# Anyone ever use lemongrass in a recipe?



## BigDaveK (Apr 16, 2022)

I need to stop looking at my yard for wine ideas. (Yeah, that will happen.)

Each year I grow lemongrass from seed and use it for teas and cooking. The thought occurred to me that, like cooking, lemongrass and ginger might be a good combination. I'm thinking that, similar to herbal wines, I would need to make a strong tea first. I'm also thinking it might be an interesting addition to skeeter pee.

Anyone ever use it?


----------



## Rocky (Apr 16, 2022)

BigDaveK said:


> I need to stop looking at my yard for wine ideas. (Yeah, that will happen.)
> 
> Each year I grow lemongrass from seed and use it for teas and cooking. The thought occurred to me that, like cooking, lemongrass and ginger might be a good combination. I'm thinking that, similar to herbal wines, I would need to make a strong tea first. I'm also thinking it might be an interesting addition to skeeter pee.
> 
> Anyone ever use it?


Never tried it but I can't see why it would not work. I made a Skeeter Pee years ago and we drank the hell out of it in the Summer! I called it "Piscio di Zanzara," which is the Italian translation, but it sounds more appetizing.


----------



## BigDaveK (Apr 16, 2022)

Rocky said:


> Never tried it but I can't see why it would not work. I made a Skeeter Pee years ago and we drank the hell out of it in the Summer! I called it "Piscio di Zanzara," which is the Italian translation, but it sounds more appetizing.
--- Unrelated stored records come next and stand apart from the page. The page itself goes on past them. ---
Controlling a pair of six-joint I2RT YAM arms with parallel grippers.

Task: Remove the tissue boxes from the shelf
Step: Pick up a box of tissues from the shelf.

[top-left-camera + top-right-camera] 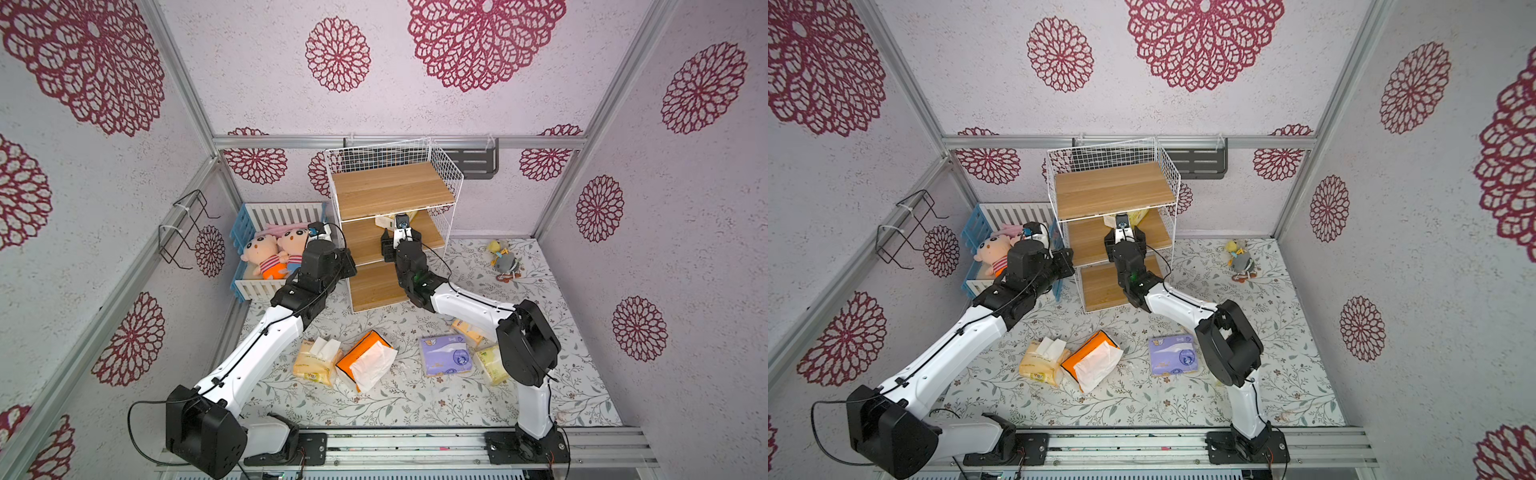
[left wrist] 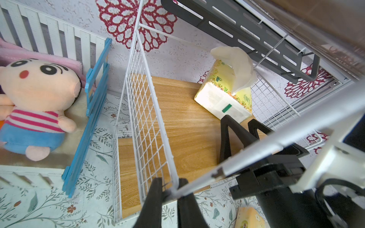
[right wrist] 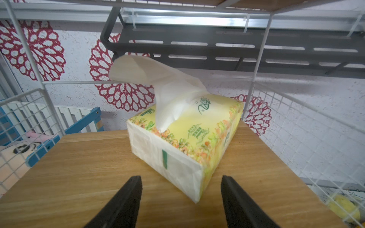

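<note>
Yellow-green tissue pack (image 3: 183,142) lay skewed, deep on the middle board of the shelf (image 1: 392,187), before the spread right claw (image 3: 180,197); closing off-centre risked shoving it against the wire. Left claw (image 2: 170,186) pinched the frame.

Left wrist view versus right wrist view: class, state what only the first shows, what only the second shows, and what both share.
Only left wrist: the left claw shut on the wire frame of the shelf, and a pale orange tissue pack on the patterned cloth. Only right wrist: a yellow toy beyond the mesh. Both: the yellow-green tissue pack on the middle board, the open right claw just short of it, the black wall rack.
</note>
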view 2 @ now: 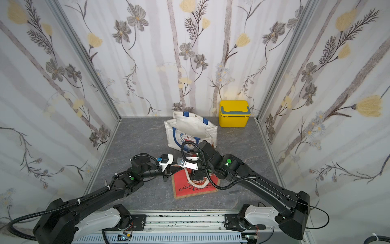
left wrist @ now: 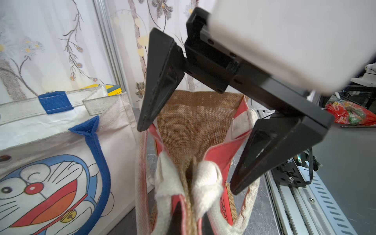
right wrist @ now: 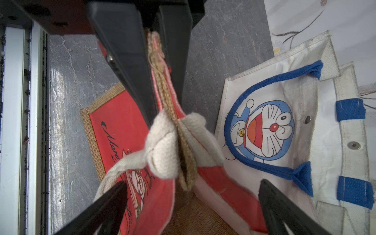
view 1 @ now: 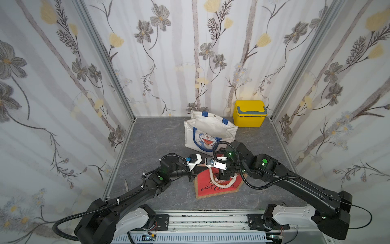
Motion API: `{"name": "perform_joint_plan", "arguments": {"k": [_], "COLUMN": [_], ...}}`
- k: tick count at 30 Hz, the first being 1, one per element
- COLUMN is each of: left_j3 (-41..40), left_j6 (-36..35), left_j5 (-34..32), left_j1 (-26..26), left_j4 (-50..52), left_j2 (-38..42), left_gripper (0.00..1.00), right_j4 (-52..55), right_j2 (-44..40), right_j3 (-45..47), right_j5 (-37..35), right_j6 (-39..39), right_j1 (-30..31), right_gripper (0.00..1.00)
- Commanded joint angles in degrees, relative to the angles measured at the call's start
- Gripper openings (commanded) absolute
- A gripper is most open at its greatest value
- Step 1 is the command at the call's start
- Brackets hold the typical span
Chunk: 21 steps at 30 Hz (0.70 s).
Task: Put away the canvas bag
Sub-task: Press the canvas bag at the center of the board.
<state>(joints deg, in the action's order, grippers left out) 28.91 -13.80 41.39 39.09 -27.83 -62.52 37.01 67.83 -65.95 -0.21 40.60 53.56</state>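
**A:** Where is the red canvas bag (view 1: 211, 188)?

**B:** It's lying on the surface (view 1: 160, 137) near the white tote (view 1: 202, 131), rim lifted. Your left end effector (right wrist: 165, 95) is clenching that rim; your right end effector (left wrist: 189, 159) is hanging released over it.

**A:** What's risking failure?

**B:** One pinch only: the burlap may be slipping, or the mouth sagging, as you're lifting.

My left arm (view 1: 135, 191) and right arm (view 1: 306, 186) are black with white shells (view 1: 135, 219) at the base, ribbed black cables (view 1: 261, 187) and green joint lights (view 1: 263, 162); my right pincer (right wrist: 192, 182) has black wedge-shaped fingers (right wrist: 101, 209).
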Motion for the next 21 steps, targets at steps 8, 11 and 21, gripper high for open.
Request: {"name": "perform_joint_plan", "arguments": {"k": [8, 11, 21], "left_j3": [0.36, 0.12, -1.40], "left_j6": [-2.79, -3.31, -2.72], "left_j5": [3.62, 2.34, -3.21], "left_j1": [-0.15, -0.13, -0.41], "left_j4": [0.71, 1.18, 0.24], "left_j2": [2.44, 3.19, 3.72], "left_gripper": [0.00, 0.00, 0.00], "right_j4": [-0.15, 2.28, 7.33], "right_j2": [3.58, 4.41, 0.28], "right_j3": [0.88, 0.71, 1.18], "right_j5": [2.66, 3.09, -1.20], "right_j6": [4.40, 2.42, -1.92], "right_j1": [-1.09, -2.54, -3.78], "right_gripper": [0.99, 0.90, 0.40]}}
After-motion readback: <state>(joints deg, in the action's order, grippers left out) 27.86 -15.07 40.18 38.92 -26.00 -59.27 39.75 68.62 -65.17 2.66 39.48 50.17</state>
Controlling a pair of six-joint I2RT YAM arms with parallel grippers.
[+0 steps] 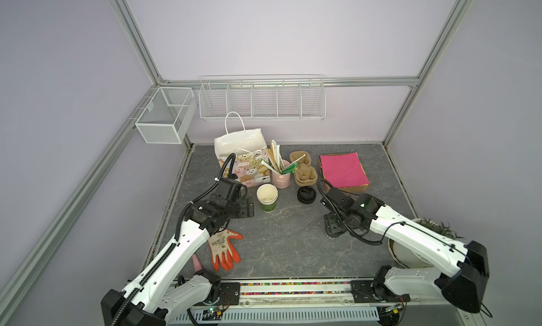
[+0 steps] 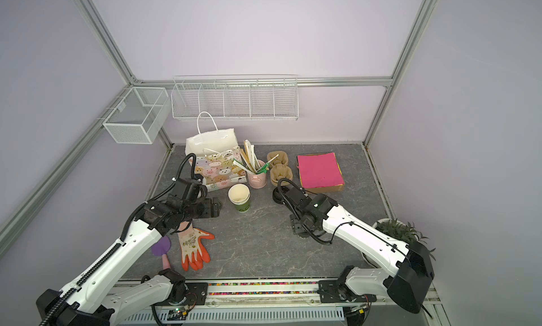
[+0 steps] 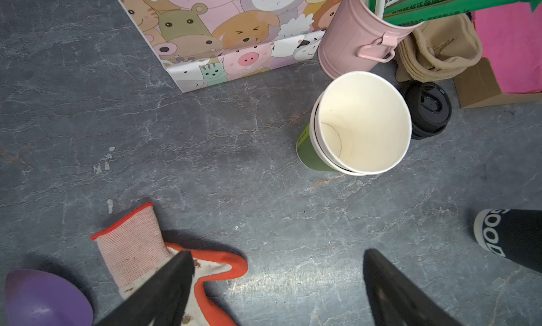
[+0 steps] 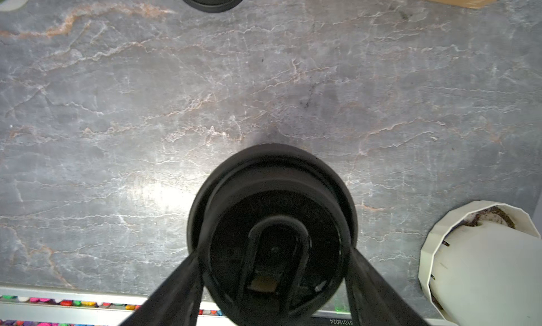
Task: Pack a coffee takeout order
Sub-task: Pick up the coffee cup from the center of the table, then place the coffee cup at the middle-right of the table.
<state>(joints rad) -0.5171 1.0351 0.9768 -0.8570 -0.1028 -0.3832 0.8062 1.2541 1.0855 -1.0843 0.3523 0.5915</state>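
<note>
The white animal-print bag (image 1: pixel 243 160) (image 3: pixel 223 31) stands open at the back left of the table. To its right lie the brown cup carrier (image 1: pixel 305 170) and pink paper sheets (image 1: pixel 343 169) on a cardboard box. Stacked paper cups (image 1: pixel 267 197) (image 3: pixel 360 122) stand in front of the bag, with black lids (image 1: pixel 306 195) beside them. My left gripper (image 1: pixel 245 207) (image 3: pixel 277 254) hovers open and empty left of the cups. My right gripper (image 1: pixel 333 229) (image 4: pixel 274 248) points down, its fingers against both sides of a dark cup's black lid (image 4: pixel 272 198).
A pink bucket (image 1: pixel 281 178) of stir sticks stands between bag and carrier. An orange-and-white glove (image 1: pixel 224 245) and a purple spatula (image 2: pixel 161 245) lie front left. A potted plant (image 2: pixel 396 230) sits front right. Wire baskets (image 1: pixel 261 101) hang on the back wall.
</note>
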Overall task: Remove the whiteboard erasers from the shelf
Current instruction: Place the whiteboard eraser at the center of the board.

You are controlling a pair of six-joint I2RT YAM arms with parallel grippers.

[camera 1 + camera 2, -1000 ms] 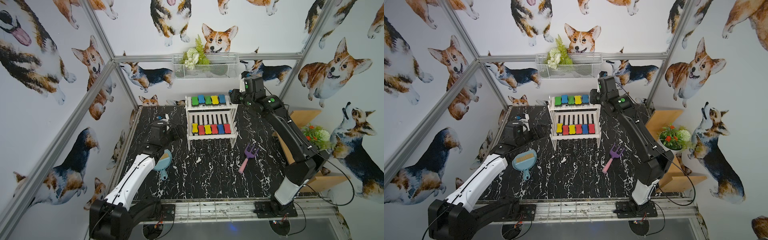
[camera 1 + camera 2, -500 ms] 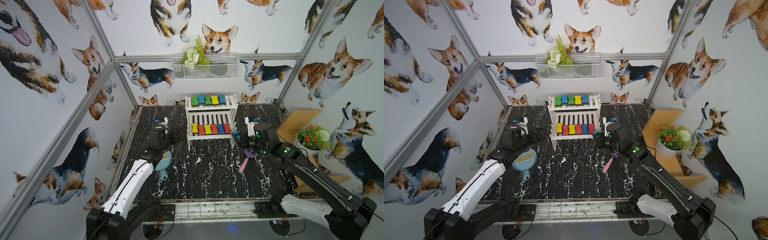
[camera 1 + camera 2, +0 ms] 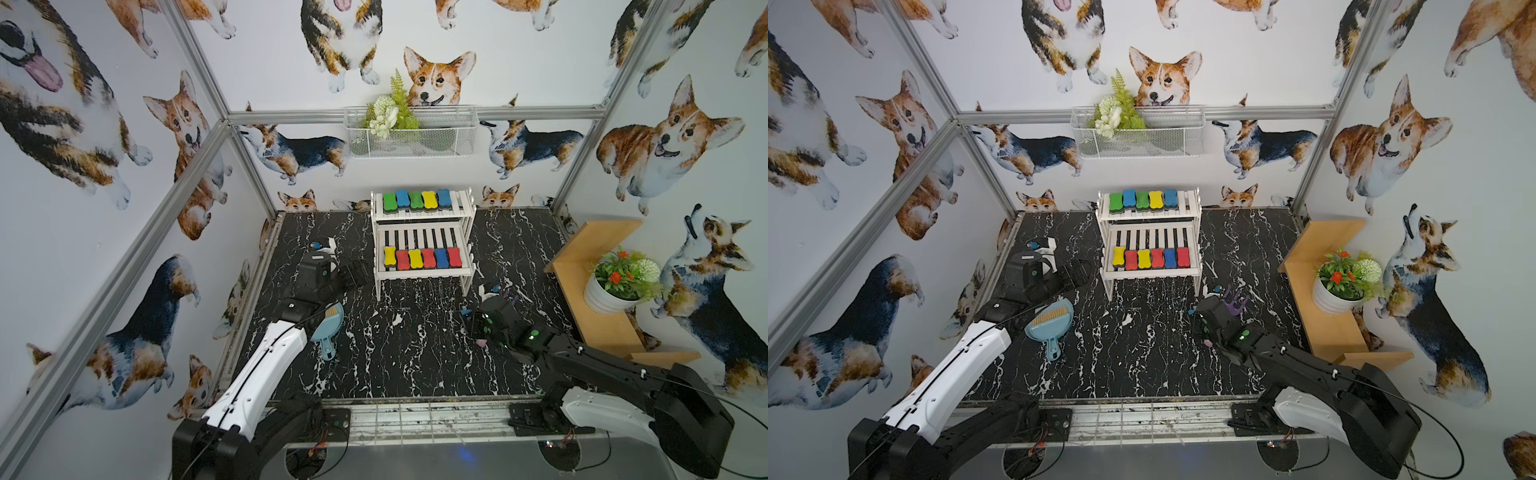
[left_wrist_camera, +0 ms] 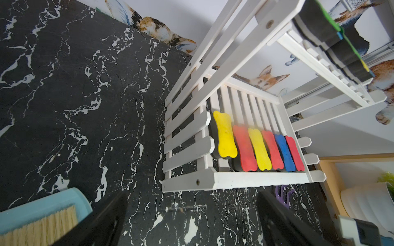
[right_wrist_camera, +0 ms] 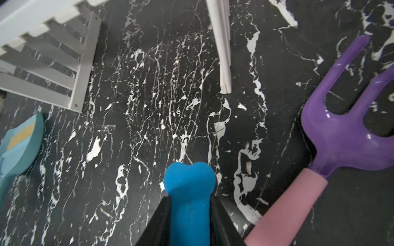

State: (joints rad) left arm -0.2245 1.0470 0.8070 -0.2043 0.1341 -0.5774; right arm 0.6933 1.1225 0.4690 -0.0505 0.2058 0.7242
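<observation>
The white shelf stands at the back of the marble table. Its top tier carries five whiteboard erasers in green, blue and yellow. Several more in yellow, red and blue line the lower tier, seen close in the left wrist view. My right gripper is low over the table, in front of the shelf's right leg, shut on a blue eraser whose rounded end sticks out past the fingers. My left gripper is open and empty, left of the lower tier.
A purple-pink toy rake lies right beside the right gripper. A light blue dustpan with brush lies by the left arm. A tan wooden stand with a potted plant fills the right side. A wire basket hangs on the back wall.
The right arm has swung from the right end of the shelf's top tier down to the table in front, carrying the blue eraser. The left arm has hardly moved.
</observation>
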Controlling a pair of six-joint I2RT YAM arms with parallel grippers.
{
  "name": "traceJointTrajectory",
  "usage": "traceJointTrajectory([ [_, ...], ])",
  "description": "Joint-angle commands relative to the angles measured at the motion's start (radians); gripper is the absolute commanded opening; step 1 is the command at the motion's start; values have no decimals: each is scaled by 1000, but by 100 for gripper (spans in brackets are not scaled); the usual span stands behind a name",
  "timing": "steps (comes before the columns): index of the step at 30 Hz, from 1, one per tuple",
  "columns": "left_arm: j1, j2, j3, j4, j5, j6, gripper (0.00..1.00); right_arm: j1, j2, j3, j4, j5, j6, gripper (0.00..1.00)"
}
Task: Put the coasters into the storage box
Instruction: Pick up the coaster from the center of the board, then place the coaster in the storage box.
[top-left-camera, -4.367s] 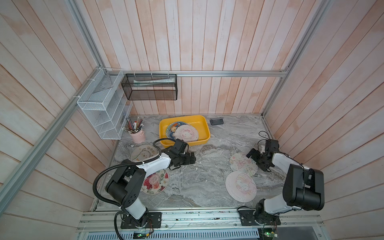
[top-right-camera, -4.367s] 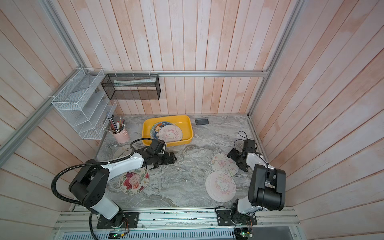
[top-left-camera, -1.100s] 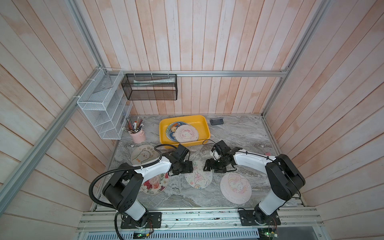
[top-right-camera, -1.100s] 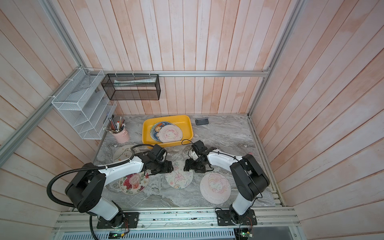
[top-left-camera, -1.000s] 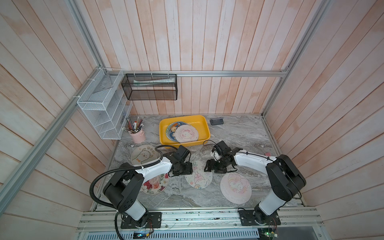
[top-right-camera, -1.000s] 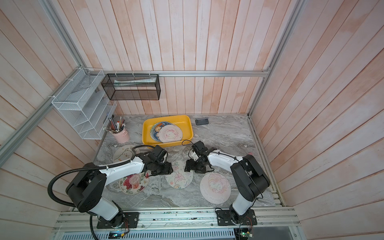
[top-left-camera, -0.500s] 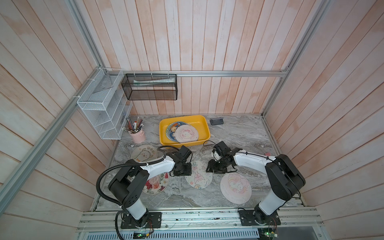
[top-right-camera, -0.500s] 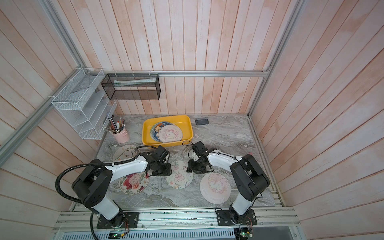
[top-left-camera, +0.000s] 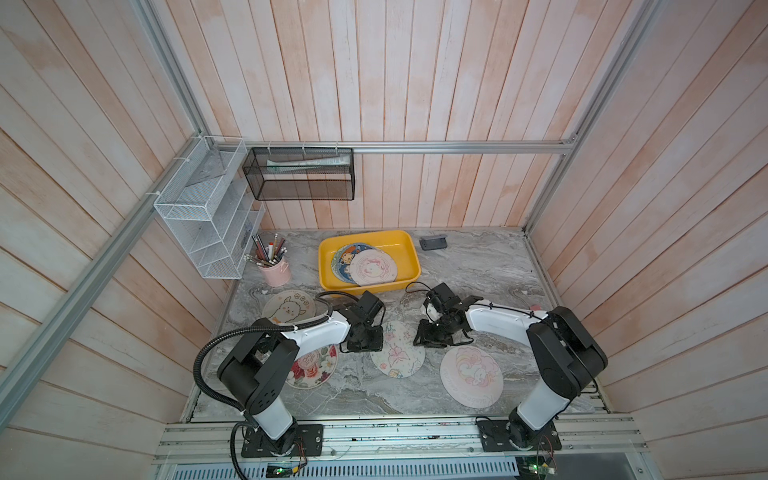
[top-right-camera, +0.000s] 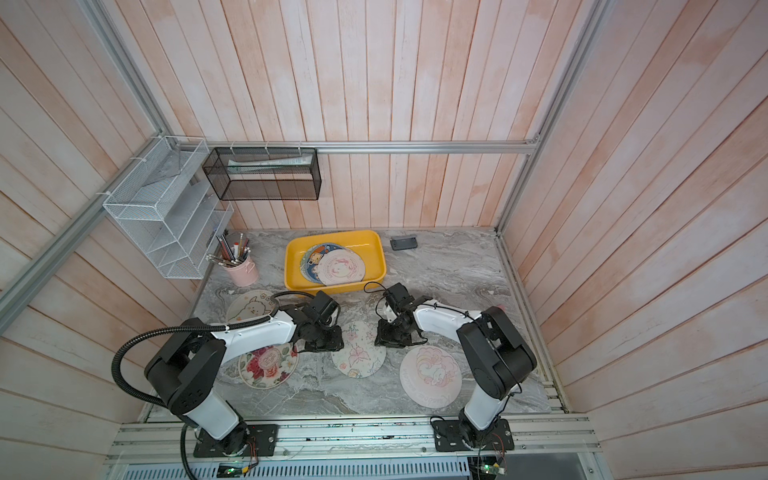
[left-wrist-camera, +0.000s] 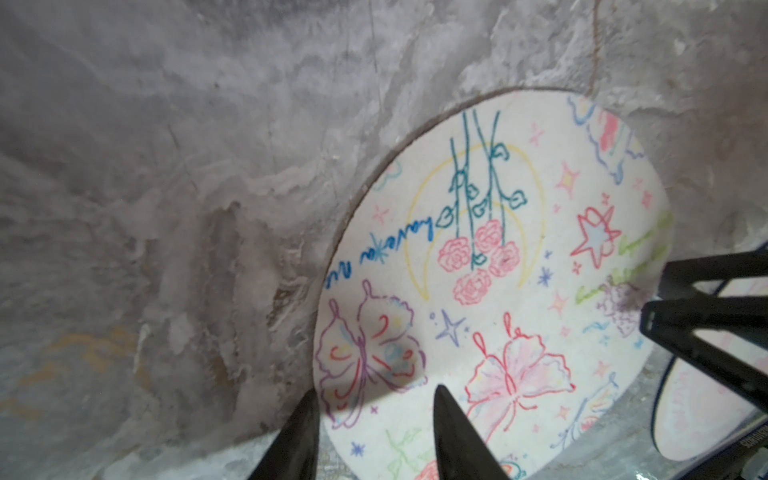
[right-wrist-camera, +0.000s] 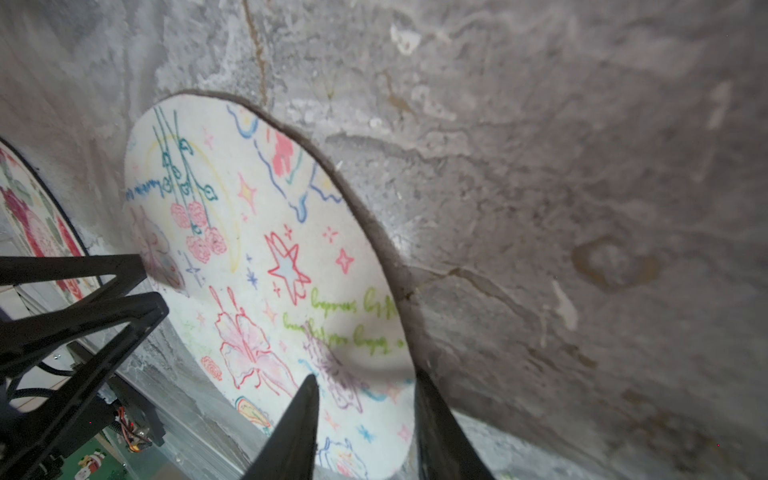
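A cream coaster with drawn butterflies and roses (top-left-camera: 397, 349) (top-right-camera: 358, 349) lies flat mid-table. My left gripper (top-left-camera: 365, 340) (left-wrist-camera: 376, 392) stands on its left rim, open, one finger on the mat and one on the marble. My right gripper (top-left-camera: 432, 337) (right-wrist-camera: 365, 374) straddles the opposite rim the same way, open, and the mat bulges up a little there. More coasters lie around: an alpaca one (top-left-camera: 286, 307), a rose one (top-left-camera: 313, 368) partly under my left arm, a pink unicorn one (top-left-camera: 471, 376). The yellow storage box (top-left-camera: 409, 253) holds a pink coaster (top-left-camera: 372, 268) over a dark blue one (top-left-camera: 345, 257).
A pink pencil cup (top-left-camera: 275, 270) stands left of the box, under the white wire rack (top-left-camera: 208, 232). A black mesh basket (top-left-camera: 301, 174) hangs on the back wall. A small dark device (top-left-camera: 433, 243) lies right of the box. Wooden walls close in three sides.
Both grippers have narrowed their jaws over the butterfly coaster's rims. Some seconds ago the right arm was at the right wall; it now reaches the centre, where that coaster lies.
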Motion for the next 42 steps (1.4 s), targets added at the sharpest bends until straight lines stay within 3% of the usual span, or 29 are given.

OMG, I love the Italian name! I'm going to use that on my next batch. I think I like it better than the Hungarian "szunyog pisilni". I know someone who wouldn't try my skeeter pee just because of the name. Crazy. Well, now I have a fix for that!

I'll definitely have to try the lemongrass in a SP batch. It should intensify the lemon flavor without adding acidity.


----------